What the exercise asks
For the listing that follows, give again exactly the lines from the one with "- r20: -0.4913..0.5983" to the one with "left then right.", including both.

Dataset excerpt
[Start of Attachment]

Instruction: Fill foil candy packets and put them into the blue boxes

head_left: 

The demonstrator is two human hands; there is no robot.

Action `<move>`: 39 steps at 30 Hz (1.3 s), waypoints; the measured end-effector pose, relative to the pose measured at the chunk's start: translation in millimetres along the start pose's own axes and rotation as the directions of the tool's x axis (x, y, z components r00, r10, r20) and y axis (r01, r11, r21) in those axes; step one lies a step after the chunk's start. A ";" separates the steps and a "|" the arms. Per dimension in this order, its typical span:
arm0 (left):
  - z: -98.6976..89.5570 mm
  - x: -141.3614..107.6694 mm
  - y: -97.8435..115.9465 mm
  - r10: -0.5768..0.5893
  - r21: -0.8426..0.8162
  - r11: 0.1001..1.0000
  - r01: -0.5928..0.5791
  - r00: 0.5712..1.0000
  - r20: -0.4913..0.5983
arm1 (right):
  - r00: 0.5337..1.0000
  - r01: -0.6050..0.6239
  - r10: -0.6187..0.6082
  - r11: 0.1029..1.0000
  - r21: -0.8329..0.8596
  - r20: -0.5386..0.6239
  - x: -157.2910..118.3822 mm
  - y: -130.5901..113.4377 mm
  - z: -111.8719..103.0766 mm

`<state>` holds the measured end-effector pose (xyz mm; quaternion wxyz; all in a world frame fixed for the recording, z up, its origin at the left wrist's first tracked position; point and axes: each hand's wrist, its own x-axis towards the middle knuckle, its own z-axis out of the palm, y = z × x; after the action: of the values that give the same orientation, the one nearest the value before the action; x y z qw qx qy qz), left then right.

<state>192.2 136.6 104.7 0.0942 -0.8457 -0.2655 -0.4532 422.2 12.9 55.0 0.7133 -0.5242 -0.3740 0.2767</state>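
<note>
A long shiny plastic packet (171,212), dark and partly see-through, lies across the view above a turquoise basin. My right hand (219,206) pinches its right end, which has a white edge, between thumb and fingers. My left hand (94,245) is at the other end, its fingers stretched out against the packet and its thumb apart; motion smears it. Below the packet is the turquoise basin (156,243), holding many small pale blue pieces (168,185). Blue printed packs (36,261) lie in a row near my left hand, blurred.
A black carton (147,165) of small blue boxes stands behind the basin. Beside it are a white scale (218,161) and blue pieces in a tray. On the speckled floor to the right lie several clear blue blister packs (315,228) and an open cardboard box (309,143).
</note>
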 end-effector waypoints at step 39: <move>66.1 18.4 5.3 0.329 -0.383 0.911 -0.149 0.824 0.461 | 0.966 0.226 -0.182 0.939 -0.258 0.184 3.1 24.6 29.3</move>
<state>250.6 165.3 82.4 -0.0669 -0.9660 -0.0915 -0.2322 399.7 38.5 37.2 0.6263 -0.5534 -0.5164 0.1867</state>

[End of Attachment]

Written response
  - r20: -0.4913..0.5983
arm1 (right):
  - r00: 0.5337..1.0000
  - r01: -0.6050..0.6239
  - r10: -0.6187..0.6082
  - r11: 0.1029..1.0000
  - r21: -0.8329..0.8596
  - r20: -0.5386..0.6239
  - x: -157.2910..118.3822 mm
  - y: -130.5901..113.4377 mm
  - z: -111.8719..103.0766 mm

`<state>` holds the measured end-effector pose (xyz mm; quaternion wxyz; all in a world frame fixed for the recording, z up, its origin at the left wrist's first tracked position; point and axes: each hand's wrist, its own x-axis towards the middle knuckle, its own z-axis out of the palm, y = z × x; after the action: of the values that give the same orientation, the one nearest the value before the action; x y z qw qx qy qz), left then right.

No additional output will be generated.